▶ [INSTRUCTIONS TO FOLLOW]:
From the line that includes "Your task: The" down to the final line of the data below, copy every line exactly and leave the rest out.

****

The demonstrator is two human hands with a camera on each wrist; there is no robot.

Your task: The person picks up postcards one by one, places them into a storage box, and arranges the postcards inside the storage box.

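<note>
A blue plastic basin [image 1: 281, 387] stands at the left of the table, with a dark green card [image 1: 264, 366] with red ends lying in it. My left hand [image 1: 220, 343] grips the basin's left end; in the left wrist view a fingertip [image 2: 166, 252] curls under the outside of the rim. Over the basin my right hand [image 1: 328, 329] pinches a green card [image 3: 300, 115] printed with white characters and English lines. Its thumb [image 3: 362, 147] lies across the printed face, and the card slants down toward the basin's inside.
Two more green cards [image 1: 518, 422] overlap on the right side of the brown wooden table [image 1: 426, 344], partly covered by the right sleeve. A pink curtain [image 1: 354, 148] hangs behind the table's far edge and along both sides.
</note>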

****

▶ [EXERCISE RESULT]:
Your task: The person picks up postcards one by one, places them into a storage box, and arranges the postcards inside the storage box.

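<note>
A blue plastic basin [image 1: 281, 387] stands at the left of the table, with a dark green card [image 1: 264, 366] with red ends lying in it. My left hand [image 1: 220, 343] grips the basin's left end; in the left wrist view a fingertip [image 2: 166, 252] curls under the outside of the rim. Over the basin my right hand [image 1: 328, 329] pinches a green card [image 3: 300, 115] printed with white characters and English lines. Its thumb [image 3: 362, 147] lies across the printed face, and the card slants down toward the basin's inside.
Two more green cards [image 1: 518, 422] overlap on the right side of the brown wooden table [image 1: 426, 344], partly covered by the right sleeve. A pink curtain [image 1: 354, 148] hangs behind the table's far edge and along both sides.
</note>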

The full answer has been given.